Le jazz depuis l’enfance
Daniel Chauvet avait découvert le jazz à l’âge de dix ans. Cette rencontre précoce allait déterminer une grande partie de sa vie. Né en 1945, il ne demeura pas un simple amateur ou collectionneur : il choisit la contrebasse, fréquenta les clubs et joua dans plusieurs festivals français.
Mais la pratique instrumentale n’était qu’un aspect de son rapport à la musique. Daniel Chauvet écoutait, classait, comparait et documentait. Sa connaissance du jazz reposait autant sur l’expérience des scènes que sur une attention méticuleuse portée aux enregistrements et aux archives.
L’homme discret
Daniel Chauvet n’était pas de ceux qui cherchent la lumière. Sa présence était calme, son savoir immense et sa parole toujours précise. Il appartenait à cette génération de passionnés qui construisent une mémoire sans bruit, par fidélité à la musique et par respect pour ceux qui la font.

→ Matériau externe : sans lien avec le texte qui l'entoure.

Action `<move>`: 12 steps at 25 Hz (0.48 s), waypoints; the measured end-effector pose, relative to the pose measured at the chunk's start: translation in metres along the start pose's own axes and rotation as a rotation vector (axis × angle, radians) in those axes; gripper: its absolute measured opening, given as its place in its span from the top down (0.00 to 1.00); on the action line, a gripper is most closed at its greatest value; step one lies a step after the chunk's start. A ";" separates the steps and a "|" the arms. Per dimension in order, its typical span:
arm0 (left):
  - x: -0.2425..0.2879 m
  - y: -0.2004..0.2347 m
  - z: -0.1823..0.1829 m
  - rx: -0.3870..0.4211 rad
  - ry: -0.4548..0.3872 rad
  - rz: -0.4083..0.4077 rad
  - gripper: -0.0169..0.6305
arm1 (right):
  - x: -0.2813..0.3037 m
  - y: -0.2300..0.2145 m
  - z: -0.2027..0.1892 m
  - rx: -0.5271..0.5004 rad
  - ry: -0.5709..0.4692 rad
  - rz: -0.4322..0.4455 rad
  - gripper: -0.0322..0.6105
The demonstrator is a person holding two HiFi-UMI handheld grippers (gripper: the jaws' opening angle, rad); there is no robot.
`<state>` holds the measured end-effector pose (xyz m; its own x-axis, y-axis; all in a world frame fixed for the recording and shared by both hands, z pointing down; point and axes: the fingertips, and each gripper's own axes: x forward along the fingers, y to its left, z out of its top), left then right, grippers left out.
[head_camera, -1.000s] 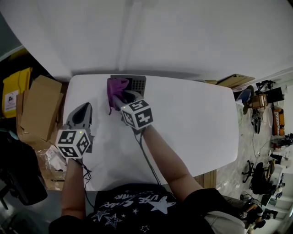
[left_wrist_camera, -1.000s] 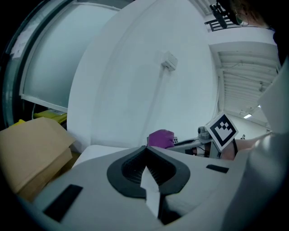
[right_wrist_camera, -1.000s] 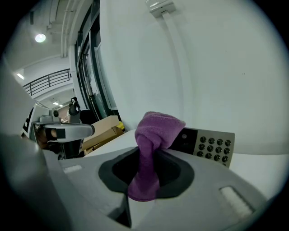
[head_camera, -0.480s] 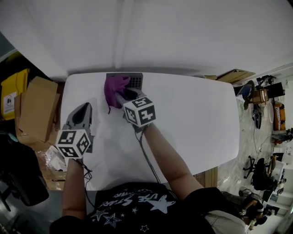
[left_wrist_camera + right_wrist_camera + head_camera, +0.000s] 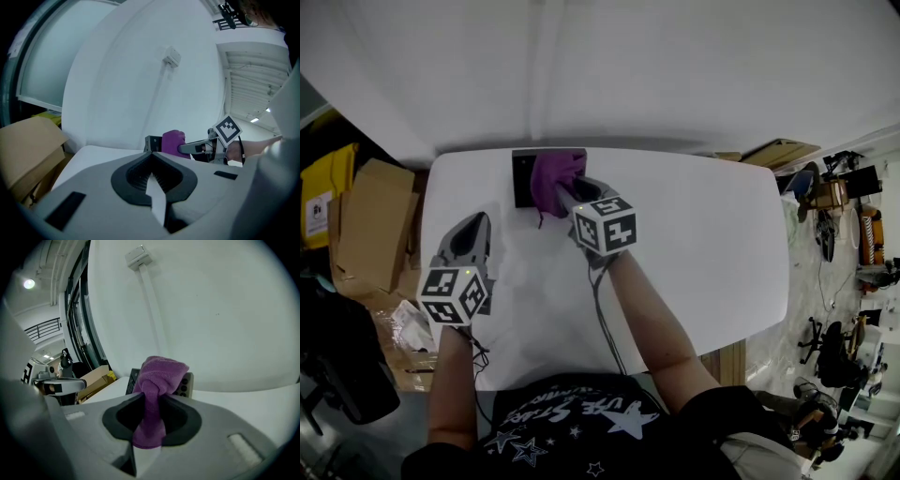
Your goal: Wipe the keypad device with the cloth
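Wiping looks under way: the right gripper (image 5: 570, 195) is clamped on the purple cloth (image 5: 555, 176), which bunches over the right half of the keypad device (image 5: 523, 178) at the table's (image 5: 703, 244) 11 o'clock edge. The left gripper (image 5: 472, 225), jaws together on nothing, rests at the device's 7 o'clock. Next, I judge, comes a pressed sweep toward 9 o'clock over the uncovered part.

White lettering on the person's dark shirt (image 5: 581, 412) is too blurred to read; nothing else legible.
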<state>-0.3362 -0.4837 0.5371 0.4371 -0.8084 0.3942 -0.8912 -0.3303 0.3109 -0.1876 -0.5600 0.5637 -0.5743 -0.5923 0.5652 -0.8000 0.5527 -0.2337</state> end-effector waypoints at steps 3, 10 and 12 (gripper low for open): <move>0.001 -0.002 0.000 0.001 -0.001 -0.007 0.96 | -0.007 -0.013 -0.002 0.014 -0.001 -0.031 0.81; 0.004 -0.015 0.000 0.002 -0.003 -0.026 0.96 | -0.024 -0.038 -0.012 0.049 0.005 -0.083 0.81; 0.002 -0.016 0.001 0.001 -0.007 -0.028 0.96 | -0.029 -0.042 -0.016 0.053 0.008 -0.097 0.81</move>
<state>-0.3212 -0.4803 0.5323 0.4609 -0.8022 0.3797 -0.8789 -0.3531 0.3207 -0.1350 -0.5569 0.5697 -0.4926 -0.6364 0.5936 -0.8599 0.4609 -0.2194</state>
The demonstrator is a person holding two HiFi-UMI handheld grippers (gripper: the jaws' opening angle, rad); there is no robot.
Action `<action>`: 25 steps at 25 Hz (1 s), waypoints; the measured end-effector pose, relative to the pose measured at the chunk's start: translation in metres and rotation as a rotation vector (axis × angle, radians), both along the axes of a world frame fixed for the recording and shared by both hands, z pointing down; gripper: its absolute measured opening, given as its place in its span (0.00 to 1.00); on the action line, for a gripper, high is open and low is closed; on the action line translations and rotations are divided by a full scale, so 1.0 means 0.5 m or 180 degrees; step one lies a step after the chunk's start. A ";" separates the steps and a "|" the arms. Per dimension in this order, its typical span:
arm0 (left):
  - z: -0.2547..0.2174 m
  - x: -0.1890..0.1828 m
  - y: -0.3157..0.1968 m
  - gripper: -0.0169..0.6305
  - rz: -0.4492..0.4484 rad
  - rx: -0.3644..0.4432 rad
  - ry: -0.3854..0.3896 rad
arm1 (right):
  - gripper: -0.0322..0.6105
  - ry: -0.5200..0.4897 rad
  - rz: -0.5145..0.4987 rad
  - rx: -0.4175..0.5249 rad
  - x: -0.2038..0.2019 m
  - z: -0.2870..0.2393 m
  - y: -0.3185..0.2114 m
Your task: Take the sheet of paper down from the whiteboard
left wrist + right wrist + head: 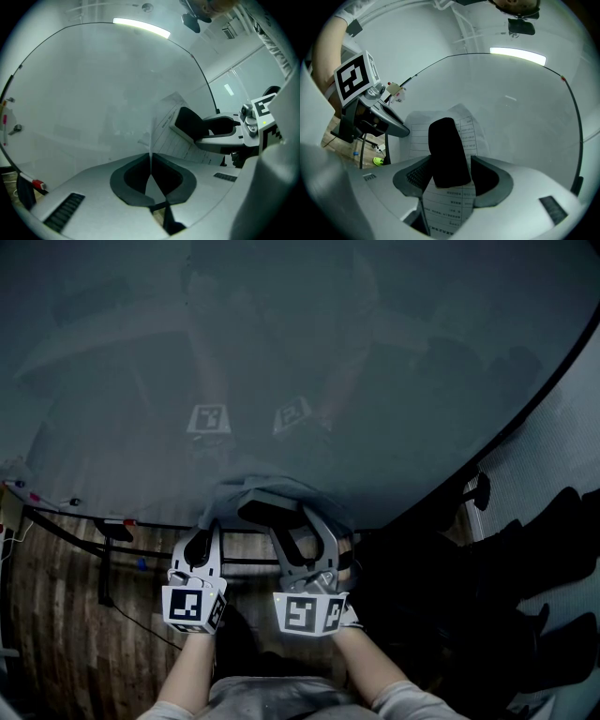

À Nice, il était présent presque partout où le jazz se jouait. Il connaissait les musiciens, les journalistes et les passionnés. Il savait replacer un concert dans une histoire plus vaste, se souvenir d’une formation oubliée ou retrouver l’année exacte du passage d’un artiste.
Le témoin et le chroniqueur
Daniel Chauvet collabora à plusieurs publications régionales et fut pendant une vingtaine d’années le correspondant local de la revue Jazz Hot. Ses chroniques témoignaient d’une écoute exigeante, forgée par la pratique musicale et par plusieurs décennies de présence au plus près des scènes.
Une aventure éditoriale collective
Lorsque fut entreprise la réalisation de Nice Jazz, histoire d’un festival, Daniel Chauvet apparut naturellement comme l’un de ses auteurs essentiels. Aux côtés de Gilbert d’Alto et de Frédérica Randrianome-Karsenty, il participa à la recherche, à la vérification des faits et à la reconstitution de l’histoire du festival depuis sa première édition de 1948.
Il apporta à l’ouvrage une érudition rare, mais aussi une expérience vécue. Pour lui, les dates et les programmes n’étaient jamais de simples données : ils correspondaient à des souvenirs, des sons et des rencontres.
Une mémoire essentielle
Daniel Chauvet disparut en avril 2020. Son travail demeure présent dans ses chroniques, ses archives et l’ouvrage auquel il contribua. Sans les témoins discrets comme lui, les affiches s’effacent, les programmes disparaissent et les souvenirs deviennent imprécis.
Il avait compris très tôt que le jazz était un art de l’instant. Il consacra donc une partie de sa vie à empêcher que cet instant ne soit entièrement perdu.